CP fait la demande d'exemption temporaire de l'obligation REFC
24-03-2009
15 :32 HNE
Chères Consoeurs, Chers Confrères,
Vous trouverez ci-inclus la documentation pour une demande d’exemption apportée par le CP pour supprimer le besoin du contremaître d’énoncer les limites des Permis d’occuper les voies qu’ils annulent.
Bien que cette requête de deux (2) secondes est nouvelle, c’est une mesure de sauvegarde additionnelle aidant à prévenir les erreurs humaines, ce qui pourrait mettre nos membres en péril.
Je ne peux pas comprendre pourquoi la compagnie voudrait une telle exemption, surtout parce qu’elle ne leur sauverait que quelques secondes par Permis d’occuper les voies. C’était possiblement un travail de projet pour un certain département afin de paraître occupé pour éviter les mises à pied qui pourraient se passer dans les rangs des employés non-syndiqués. Je ne sais vraiment pas quel était leur raisonnement mais il semblerait bien que s’ils ont des gens qui ont du temps à gaspiller à inventer ces choses, ils sont tout à fait sureffectifs.

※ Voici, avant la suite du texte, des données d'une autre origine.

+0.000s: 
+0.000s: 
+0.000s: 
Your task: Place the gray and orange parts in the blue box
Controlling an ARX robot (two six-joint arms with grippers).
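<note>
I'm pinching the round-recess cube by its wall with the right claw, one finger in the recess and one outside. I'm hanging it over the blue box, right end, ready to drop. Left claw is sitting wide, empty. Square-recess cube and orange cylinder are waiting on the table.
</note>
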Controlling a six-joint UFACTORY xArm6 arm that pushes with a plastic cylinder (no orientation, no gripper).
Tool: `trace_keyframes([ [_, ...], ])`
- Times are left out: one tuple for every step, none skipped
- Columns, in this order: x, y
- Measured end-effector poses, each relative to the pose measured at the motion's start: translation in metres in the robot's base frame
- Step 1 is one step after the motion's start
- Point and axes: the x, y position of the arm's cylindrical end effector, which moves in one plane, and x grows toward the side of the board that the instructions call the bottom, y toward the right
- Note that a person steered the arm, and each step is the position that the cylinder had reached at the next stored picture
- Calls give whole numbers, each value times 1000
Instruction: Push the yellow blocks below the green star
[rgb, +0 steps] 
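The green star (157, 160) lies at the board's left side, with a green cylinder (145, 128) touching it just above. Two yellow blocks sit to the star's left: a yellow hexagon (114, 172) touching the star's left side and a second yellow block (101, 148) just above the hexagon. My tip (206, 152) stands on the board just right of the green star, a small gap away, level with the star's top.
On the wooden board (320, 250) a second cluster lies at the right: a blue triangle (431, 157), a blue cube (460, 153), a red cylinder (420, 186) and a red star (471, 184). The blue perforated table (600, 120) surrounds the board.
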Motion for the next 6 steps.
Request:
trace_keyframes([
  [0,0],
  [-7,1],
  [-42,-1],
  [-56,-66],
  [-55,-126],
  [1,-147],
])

M. McDade, (Directeur de la réglementation de l’exploitation) dans sa lettre du 19 mars, 2009, stipule qu’énoncer les limites des Permis pourrait mener à une perte de concentration de l’attention (je souligne) à un point critique pendant la démarche …
Je ne suis pas en mesure de juger des capacités des gens avec lesquels travaille M. McDade, ni de son expérience sur les rails, mais personnellement, je ne connais pas de contremaître incompétent au point de perdre la concentration de son attention sur sa tâche par la simple déclaration des limites du permis d’occuper les voies. Nos membres sont des professionnels et doivent être respectés et traités comme tels.

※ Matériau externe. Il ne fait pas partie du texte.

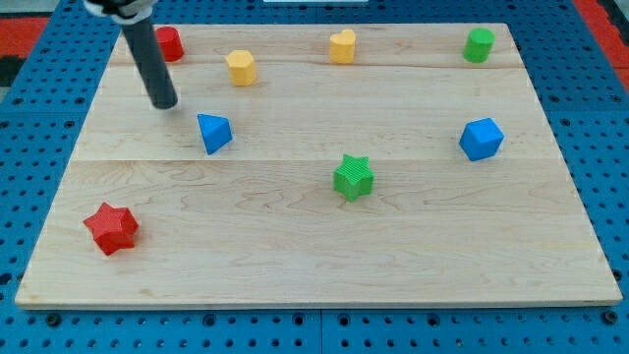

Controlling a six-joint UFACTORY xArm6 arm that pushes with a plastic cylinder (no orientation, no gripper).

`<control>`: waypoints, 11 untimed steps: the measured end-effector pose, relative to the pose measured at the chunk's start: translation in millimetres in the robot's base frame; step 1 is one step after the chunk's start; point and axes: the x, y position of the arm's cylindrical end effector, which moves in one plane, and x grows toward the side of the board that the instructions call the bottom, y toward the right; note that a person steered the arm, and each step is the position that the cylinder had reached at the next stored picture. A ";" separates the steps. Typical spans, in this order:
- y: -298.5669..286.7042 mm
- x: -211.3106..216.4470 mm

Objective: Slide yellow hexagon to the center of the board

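The yellow hexagon point(241, 67) sits near the board's top edge, left of centre. My tip point(164, 102) rests on the board to the lower left of the hexagon, apart from it. It is above and left of the blue triangular block point(213, 133) and below the red cylinder point(169, 43), which the rod partly hides.
A yellow heart point(342, 46) and a green cylinder point(479, 44) stand along the top edge. A green star point(354, 177) is near the middle, a blue cube point(481, 139) at the right, a red star point(111, 228) at the lower left. The wooden board point(314, 265) lies on blue pegboard.
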 end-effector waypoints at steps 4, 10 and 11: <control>138.5 -77.8; 152.7 -9.4; 173.0 -12.5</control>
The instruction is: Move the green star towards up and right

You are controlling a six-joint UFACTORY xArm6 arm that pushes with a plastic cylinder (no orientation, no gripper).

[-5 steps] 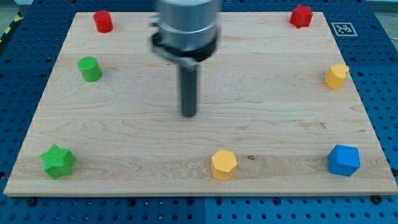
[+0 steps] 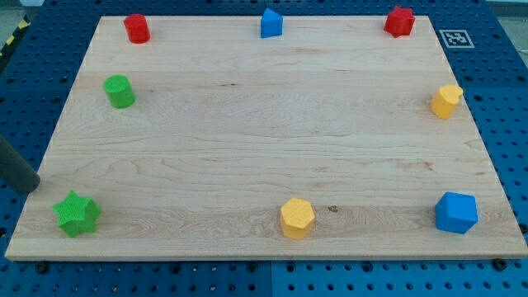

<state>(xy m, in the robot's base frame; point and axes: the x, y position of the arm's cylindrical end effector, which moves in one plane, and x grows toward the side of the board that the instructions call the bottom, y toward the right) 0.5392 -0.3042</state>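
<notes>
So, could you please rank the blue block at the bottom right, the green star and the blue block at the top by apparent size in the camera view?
1. Blue block at the bottom right
2. Green star, slightly smaller
3. Blue block at the top, though it lies farthest up the view, so true size is unsure.

Board (image 2: 247,132): pale wood, visible grain, smooth matt finish, small dark knot lower centre. Blocks, e.g. green star (image 2: 76,214) lower left, yellow hexagon (image 2: 297,218) bottom centre: looked like matt plastic, solid colour. Surround (image 2: 503,99): blue perforated plate w/ slight sheen. My tip (image 2: 33,186), left edge: dark, matt.
</notes>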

De plus, je ne crois pas qu’il n’y a pas de contrôleur de la circulation ferroviaire qui perd sa concentration simplement parce qu’un contremaître déclare les limites du permis d’occuper les voies (POV) qu’il annule (surement parce qu’il comprend déjà que c’est ce que le contremaître va faire). Cette mesure de sauvegarde de deux (2) secondes devrait augmenter la concentration de l’attention du contremaître à l’ouvrage sous la main, et, s’il était pour se produire une erreur, les employés sur les voies ont le plus à perdre après tout.
Je suis content de voir que Transport Canada est en accord avec nous sur ce point et qu’ils ont refusé leur demande. Ils sont les gardiens de la sécurité et Transport Canada est là pour nous protéger, protéger notre pays des conditions des rails, des usances et des politiques non-sécuritaires, aussi bien que pour réduire les possibilités d’erreurs humaines (ou autres).
Encore une fois, ceci nous a de nouveau rappelé que votre sécurité est beaucoup trop importante pour la laisser entre les mains de la direction.
Le temps est peut-être venu pour suggérer des changements au Règlement d’exploitation ferroviaire du Canada (REFC) pour créer un monde plus sécuritaire, au lieu de toujours réagir aux exemptions que la compagnie tente continuellement d’obtenir. Avez-vous des idées?
Continuez de veiller à votre sécurité, demeurez forts et restez unis.